When you copy the data, keep every word exactly as it is and leave the pictures out.

━━━━━ Source data ━━━━━

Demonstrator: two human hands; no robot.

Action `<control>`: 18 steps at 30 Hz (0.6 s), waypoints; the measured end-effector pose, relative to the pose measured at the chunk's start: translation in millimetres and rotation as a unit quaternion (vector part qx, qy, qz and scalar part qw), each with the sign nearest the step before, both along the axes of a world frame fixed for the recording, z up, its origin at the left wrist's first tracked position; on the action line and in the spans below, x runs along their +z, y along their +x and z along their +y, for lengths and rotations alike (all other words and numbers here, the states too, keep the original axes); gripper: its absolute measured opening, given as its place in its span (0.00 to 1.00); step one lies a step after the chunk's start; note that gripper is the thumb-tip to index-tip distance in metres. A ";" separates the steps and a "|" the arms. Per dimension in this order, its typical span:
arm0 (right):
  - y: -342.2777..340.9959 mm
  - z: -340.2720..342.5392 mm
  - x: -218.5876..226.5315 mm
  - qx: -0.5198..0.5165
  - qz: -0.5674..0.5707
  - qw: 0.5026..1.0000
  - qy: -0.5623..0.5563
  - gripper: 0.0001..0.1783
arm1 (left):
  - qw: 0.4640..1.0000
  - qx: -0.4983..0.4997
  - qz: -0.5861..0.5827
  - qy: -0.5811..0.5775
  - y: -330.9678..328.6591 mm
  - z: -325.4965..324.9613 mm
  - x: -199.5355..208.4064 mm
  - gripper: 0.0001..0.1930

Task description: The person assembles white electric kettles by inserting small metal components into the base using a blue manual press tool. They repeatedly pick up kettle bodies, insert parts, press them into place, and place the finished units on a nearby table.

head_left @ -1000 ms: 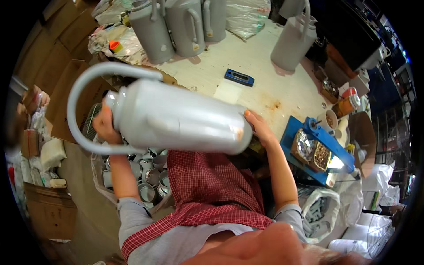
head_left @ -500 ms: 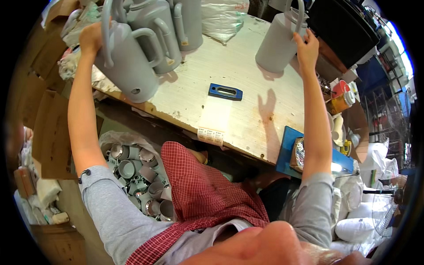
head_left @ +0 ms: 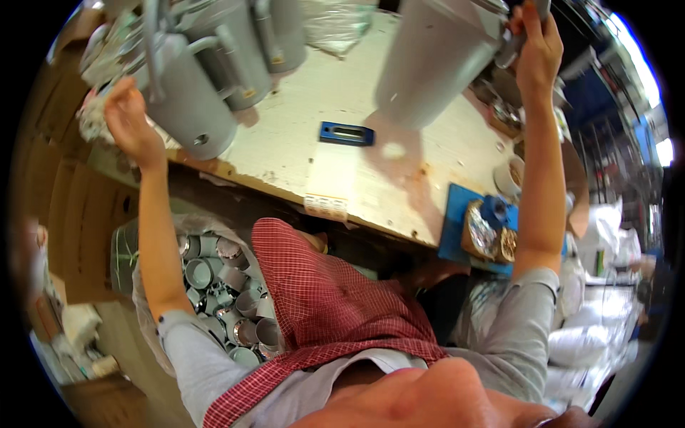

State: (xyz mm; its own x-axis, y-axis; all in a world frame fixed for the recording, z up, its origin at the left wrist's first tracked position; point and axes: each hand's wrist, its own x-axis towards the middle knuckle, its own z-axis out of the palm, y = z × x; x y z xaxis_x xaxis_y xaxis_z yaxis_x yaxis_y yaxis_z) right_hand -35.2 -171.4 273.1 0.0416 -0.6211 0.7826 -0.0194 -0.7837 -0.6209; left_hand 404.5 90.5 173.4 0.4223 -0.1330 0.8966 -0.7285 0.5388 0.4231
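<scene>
Grey jug (head_left: 439, 60) now lifted off tabletop (head_left: 285, 157) by right hand (head_left: 539, 53).

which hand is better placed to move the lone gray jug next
Probably the right: the right hand grips the lone gray jug near its top, while the left hand is open beside the grouped gray jugs.

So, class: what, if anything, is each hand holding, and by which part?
The right hand holds a grey jug by its handle; the left hand is open, holding nothing.
</scene>
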 end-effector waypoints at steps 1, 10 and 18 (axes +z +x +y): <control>2.7 31.9 9.4 0.035 -0.014 0.999 0.033 0.14 | 0.997 -0.065 0.019 0.036 -26.5 1.4 -6.7 0.10; -25.8 221.8 -153.8 0.158 0.100 0.960 0.210 0.16 | 0.653 -0.639 0.323 0.247 -263.8 19.7 -97.9 0.25; -315.0 206.4 -266.0 -0.314 0.350 0.858 0.205 0.10 | 0.674 -0.535 0.379 0.341 -279.7 33.9 -134.3 0.25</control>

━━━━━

- **Your response**
Demonstrator: two human hands; no robot.

Action `<control>`: 18 steps at 30 Hz (0.6 s), waypoints; the measured end-effector pose, relative to the pose measured at the chunk's start: translation in millimetres and rotation as a unit quaternion (vector part qx, qy, qz and scalar part qw), each with the sign nearest the step before, both along the axes of a world frame fixed for the recording, z up, its origin at the left wrist's first tracked position; on the action line and in the spans below, x runs along their +z, y along their +x and z along their +y, for lengths and rotations alike (all other words and numbers here, the states too, keep the original axes); gripper: its absolute measured opening, given as its place in its span (0.00 to 1.00); step one lies a step after the chunk's start; note that gripper is the thumb-tip to index-tip distance in metres. A ";" separates the steps and a "|" the arms. Per dimension in this order, its typical span:
arm0 (right):
  - y: -342.2777..340.9959 mm
  - z: -340.2720..342.5392 mm
  - x: -218.5876..226.5315 mm
  - qx: -0.5198..0.5165
  - qz: -0.5674..0.5707
  - qw: 0.5026..1.0000
  - qy: -0.5623..0.5563
  - gripper: 0.0001..0.1783
arm1 (left):
  - qw: 0.4640..1.0000
  - qx: -0.4983..0.4997
  - qz: -0.5861..0.5827
  - qy: -0.5811..0.5775
  - y: -330.9678..328.6591 mm
  - z: -325.4965..324.9613 mm
  - x: -199.5355..208.4064 mm
  - gripper: 0.0001..0.1930

Task description: The person assembles white electric kettles by inserting small metal components into the base using a blue manual press tool. They repeatedly pick up kettle bodies, insert parts, press them into place, and place the finished units on a nearby table.

head_left @ -1000 ms: 
head_left @ -500 ms: 
head_left @ +0 ms: 

State: (xyz mm; its own x-axis, y-axis; all in a world frame fixed for the recording, z up, its origin at the left wrist's first tracked position; point and axes: each hand's wrist, its own x-axis towards the middle knuckle, its own z-axis out of the palm, y = z × x; x y z xaxis_x xaxis_y xaxis_z yaxis_x yaxis_y yaxis_z) right_hand -35.2 -171.4 273.1 0.0416 -0.6211 0.7826 -0.0194 -0.7837 -0.6209; left_hand 404.5 90.5 173.4 0.4223 -0.1330 0.8966 -0.7285 0.5388 0.4231
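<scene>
Grey jug (head_left: 439, 60) now lifted off tabletop (head_left: 285, 157) by right hand (head_left: 539, 53).

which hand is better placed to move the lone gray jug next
Probably the right: the right hand grips the lone gray jug near its top, while the left hand is open beside the grouped gray jugs.

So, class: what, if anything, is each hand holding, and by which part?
The right hand holds a grey jug by its handle; the left hand is open, holding nothing.
</scene>
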 end-effector waypoints at steps 1, 10 and 18 (axes +z +x +y): <control>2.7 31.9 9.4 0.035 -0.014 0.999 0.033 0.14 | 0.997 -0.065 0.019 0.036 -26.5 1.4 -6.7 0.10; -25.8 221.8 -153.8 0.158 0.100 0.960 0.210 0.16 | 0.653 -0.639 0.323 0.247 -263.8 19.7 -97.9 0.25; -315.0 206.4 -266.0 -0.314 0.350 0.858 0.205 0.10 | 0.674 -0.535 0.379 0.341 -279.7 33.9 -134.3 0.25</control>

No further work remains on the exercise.